*The task:* Please copy out the entries below exactly, beginning with the line that contains "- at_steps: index" and ending with the line that contains "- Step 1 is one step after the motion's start", and include nothing outside that span.

[Records from a data source]
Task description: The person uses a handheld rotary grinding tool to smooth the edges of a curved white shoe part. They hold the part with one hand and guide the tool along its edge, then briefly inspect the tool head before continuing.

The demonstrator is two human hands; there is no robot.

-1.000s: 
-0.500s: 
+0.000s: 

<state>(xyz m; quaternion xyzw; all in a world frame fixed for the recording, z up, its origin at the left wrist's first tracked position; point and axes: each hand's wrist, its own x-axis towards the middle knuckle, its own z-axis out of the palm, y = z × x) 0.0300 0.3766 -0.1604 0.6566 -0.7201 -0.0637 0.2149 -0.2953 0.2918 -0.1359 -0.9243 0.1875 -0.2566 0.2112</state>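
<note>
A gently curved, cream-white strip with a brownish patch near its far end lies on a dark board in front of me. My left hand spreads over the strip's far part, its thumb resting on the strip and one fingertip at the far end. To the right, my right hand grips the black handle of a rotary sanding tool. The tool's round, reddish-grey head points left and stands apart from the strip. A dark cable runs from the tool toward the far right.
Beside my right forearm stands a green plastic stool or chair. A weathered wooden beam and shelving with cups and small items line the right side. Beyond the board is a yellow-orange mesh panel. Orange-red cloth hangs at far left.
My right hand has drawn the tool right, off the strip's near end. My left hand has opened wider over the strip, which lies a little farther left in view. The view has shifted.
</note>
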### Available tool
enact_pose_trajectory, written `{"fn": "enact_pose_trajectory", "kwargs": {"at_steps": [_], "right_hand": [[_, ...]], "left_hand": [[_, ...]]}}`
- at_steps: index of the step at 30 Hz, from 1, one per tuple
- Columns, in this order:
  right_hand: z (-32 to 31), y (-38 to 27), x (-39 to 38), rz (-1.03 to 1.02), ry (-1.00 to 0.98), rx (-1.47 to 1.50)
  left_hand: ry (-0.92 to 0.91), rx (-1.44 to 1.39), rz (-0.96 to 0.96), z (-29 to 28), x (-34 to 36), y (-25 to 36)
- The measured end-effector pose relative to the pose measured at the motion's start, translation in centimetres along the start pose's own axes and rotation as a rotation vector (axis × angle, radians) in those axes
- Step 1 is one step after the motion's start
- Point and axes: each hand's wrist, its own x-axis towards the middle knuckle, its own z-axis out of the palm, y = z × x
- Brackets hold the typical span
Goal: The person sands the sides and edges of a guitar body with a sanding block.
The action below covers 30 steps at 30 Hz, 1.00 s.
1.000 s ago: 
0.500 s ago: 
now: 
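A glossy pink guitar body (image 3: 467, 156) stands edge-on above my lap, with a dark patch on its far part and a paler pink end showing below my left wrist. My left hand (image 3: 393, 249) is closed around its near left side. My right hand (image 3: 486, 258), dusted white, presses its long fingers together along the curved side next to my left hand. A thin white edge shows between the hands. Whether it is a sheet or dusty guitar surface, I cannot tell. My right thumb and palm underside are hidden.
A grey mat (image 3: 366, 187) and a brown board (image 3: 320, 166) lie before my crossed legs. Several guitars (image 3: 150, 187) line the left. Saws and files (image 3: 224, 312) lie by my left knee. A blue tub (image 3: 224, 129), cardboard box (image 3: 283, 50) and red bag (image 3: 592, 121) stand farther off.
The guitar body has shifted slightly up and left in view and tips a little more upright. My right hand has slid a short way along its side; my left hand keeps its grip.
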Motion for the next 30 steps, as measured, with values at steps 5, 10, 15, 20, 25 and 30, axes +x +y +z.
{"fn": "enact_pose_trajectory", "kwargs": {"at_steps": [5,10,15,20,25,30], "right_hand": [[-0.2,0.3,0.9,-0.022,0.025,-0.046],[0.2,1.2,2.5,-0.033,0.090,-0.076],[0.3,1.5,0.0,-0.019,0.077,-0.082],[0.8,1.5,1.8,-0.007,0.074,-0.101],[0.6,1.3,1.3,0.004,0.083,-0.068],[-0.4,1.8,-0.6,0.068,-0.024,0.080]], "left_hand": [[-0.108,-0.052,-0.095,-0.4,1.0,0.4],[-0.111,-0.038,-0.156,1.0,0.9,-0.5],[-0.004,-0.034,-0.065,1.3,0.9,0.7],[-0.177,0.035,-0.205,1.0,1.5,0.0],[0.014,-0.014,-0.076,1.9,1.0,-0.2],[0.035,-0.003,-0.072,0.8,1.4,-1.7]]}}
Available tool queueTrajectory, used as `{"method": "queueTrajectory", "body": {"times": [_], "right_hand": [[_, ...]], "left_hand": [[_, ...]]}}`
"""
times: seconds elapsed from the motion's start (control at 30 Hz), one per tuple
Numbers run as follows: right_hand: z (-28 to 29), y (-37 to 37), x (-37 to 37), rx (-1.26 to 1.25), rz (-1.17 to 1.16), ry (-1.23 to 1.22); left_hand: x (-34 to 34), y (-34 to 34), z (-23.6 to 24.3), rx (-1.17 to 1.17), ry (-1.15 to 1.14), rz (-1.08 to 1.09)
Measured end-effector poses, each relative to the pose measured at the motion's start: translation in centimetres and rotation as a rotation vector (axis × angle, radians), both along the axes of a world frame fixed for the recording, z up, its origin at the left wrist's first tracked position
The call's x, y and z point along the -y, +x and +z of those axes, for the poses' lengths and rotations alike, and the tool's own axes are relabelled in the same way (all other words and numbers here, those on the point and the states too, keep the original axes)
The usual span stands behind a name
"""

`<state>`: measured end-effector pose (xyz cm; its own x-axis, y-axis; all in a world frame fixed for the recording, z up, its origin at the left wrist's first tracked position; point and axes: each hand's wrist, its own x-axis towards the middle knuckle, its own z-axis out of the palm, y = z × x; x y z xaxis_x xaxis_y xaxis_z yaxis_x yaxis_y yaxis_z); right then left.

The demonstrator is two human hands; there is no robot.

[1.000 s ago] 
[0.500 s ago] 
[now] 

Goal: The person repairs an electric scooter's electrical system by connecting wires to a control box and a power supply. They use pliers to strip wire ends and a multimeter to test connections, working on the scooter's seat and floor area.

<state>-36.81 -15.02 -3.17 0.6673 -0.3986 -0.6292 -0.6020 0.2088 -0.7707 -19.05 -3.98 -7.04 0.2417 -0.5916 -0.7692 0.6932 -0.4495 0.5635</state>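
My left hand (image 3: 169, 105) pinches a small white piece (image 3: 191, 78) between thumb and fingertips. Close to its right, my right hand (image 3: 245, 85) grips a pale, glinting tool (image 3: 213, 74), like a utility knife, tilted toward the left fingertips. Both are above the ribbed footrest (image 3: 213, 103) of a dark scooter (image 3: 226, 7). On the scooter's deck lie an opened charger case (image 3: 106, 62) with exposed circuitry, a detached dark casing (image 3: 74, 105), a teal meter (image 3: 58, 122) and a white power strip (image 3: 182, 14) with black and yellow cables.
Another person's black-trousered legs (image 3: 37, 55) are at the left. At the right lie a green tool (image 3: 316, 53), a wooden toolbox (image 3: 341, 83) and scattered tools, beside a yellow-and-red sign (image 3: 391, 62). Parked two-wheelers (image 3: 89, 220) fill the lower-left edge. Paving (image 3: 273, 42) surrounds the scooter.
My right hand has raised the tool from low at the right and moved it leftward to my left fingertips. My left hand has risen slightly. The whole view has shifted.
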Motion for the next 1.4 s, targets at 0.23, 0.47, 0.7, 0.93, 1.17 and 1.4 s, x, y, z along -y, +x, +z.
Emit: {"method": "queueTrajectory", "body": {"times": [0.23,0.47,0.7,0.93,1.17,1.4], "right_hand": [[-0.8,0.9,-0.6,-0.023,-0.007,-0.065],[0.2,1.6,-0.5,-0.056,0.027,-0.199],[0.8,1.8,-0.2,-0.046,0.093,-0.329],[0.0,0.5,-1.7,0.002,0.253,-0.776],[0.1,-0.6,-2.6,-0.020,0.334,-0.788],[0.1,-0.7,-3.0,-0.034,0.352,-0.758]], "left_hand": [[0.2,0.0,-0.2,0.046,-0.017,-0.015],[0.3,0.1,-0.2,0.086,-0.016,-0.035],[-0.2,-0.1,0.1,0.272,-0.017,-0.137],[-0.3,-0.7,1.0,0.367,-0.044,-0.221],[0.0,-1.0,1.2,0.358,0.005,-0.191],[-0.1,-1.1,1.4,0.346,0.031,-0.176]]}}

*Your solution:*
- at_steps: index of the step at 30 Hz, from 1, one per tuple
- Columns, in this order:
  right_hand: z (-32 to 31), y (-38 to 27), x (-39 to 38), rz (-1.03 to 1.02), ry (-1.00 to 0.98), rx (-1.47 to 1.50)
  left_hand: ry (-0.92 to 0.91), rx (-1.44 to 1.39), rz (-0.96 to 0.96), z (-29 to 28), x (-34 to 36), y (-25 to 36)
- The measured end-effector pose relative to the pose measured at the motion's start, translation in centimetres along the start pose's own axes and rotation as a rotation vector (axis × angle, radians) in those axes
- Step 1 is one step after the motion's start

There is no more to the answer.